Chicago Mayor Rahm Emanuel (D), who appeared with Madigan at the news conference and indicated he supported the lawsuit, said that he had been talking with the Trump administration about implementing changes outside of court but that the White House seemed to have abandoned that effort.

“It became clear that they are disinterested in reform, that the Trump administration wasn’t even willing to pursue the concept they proposed themselves,” Emanuel said.

The Obama administration had been aggressive in pursuing court-enforceable reform agreements with police departments across the country, and in its waning days, took steps to put Chicago on the path to one.

The city police department’s troubles are well publicized. On Monday, an officer was convicted of civil rights violations for an incident in which he was caught on video opening fire into a car full of teenagers. The Justice Department had in January issued a blistering 164-page report on the Chicago Police Department as a whole, outlining how officers in the city struggling with gun violence lacked appropriate training and supervision, failed to adequately investigate misconduct and violated residents’ civil rights.

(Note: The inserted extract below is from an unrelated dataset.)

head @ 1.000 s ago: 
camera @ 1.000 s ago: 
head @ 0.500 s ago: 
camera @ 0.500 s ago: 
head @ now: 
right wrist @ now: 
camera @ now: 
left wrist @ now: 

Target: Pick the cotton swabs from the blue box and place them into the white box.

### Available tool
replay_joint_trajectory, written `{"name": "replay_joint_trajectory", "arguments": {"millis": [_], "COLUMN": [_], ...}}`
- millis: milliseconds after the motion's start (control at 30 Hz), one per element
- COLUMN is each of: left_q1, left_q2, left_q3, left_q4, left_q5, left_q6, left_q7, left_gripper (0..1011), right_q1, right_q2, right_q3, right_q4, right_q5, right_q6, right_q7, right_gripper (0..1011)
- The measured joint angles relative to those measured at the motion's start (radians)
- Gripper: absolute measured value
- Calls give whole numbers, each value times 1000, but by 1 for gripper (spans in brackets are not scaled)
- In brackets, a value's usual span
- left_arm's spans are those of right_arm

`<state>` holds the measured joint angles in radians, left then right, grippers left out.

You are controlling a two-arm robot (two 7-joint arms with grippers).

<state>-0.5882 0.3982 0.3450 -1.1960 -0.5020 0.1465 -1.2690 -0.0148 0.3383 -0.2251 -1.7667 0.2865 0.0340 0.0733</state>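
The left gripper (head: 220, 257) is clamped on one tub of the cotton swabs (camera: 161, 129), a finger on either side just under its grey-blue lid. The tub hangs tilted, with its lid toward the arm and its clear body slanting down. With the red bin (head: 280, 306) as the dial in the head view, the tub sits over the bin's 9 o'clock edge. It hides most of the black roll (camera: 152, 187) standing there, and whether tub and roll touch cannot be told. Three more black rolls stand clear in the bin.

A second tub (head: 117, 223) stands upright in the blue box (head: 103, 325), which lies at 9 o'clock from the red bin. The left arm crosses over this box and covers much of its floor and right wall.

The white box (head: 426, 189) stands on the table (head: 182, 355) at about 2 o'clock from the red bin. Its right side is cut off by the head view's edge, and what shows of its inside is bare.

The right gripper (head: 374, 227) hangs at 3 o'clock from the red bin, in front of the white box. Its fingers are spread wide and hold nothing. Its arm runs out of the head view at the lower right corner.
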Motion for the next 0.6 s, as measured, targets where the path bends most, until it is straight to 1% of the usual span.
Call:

If the administration had not changed hands, the report would have likely put the Chicago department on the path toward a legal agreement that would have mandated reforms. But Sessions, long a critic of such agreements, soon ordered Justice Department officials to review the pacts with troubled police forces nationwide, saying it was necessary to ensure they did not work against the Trump administration’s goals of promoting officer safety and morale while fighting violent crime. His Justice Department tried to delay approval of an agreement in Baltimore, though a judge signed off on it anyway, calling the need for oversight “urgent.” The agreements can be costly and are not always welcomed by officers.

Chicago’s police chief said Tuesday that the department began implementing reforms on its own. The city also had been talking about a solution that would not necessitate court involvement.

But Emanuel said the Trump administration backed off from even that alternative. And Madigan said she felt a court enforceable agreement — which would likely come with deadlines, financial commitments and an independent monitor — was the “only way to achieve real and lasting reform.”

Vanita Gupta, now president and CEO of The Leadership Conference on Civil and Human Rights and the head of the Justice Department’s Civil Rights Division during the Chicago investigation, said she welcomed Madigan’s suit.

“Everyone deserves a police department that will keep them safe, consistent with the protections our Constitution demands,” Gupta said in a statement. “Where Attorney General Sessions refuses to act, we hope that other state and local governments will follow Illinois’ example and step in to the breach.”

The city of Chicago earlier this month sued the Justice Department in a separate case over the Trump administration’s plan to withhold federal public safety grants to jurisdictions with so-called “sanctuary city” policies. The city has long drawn the president’s attention for its high levels of violence.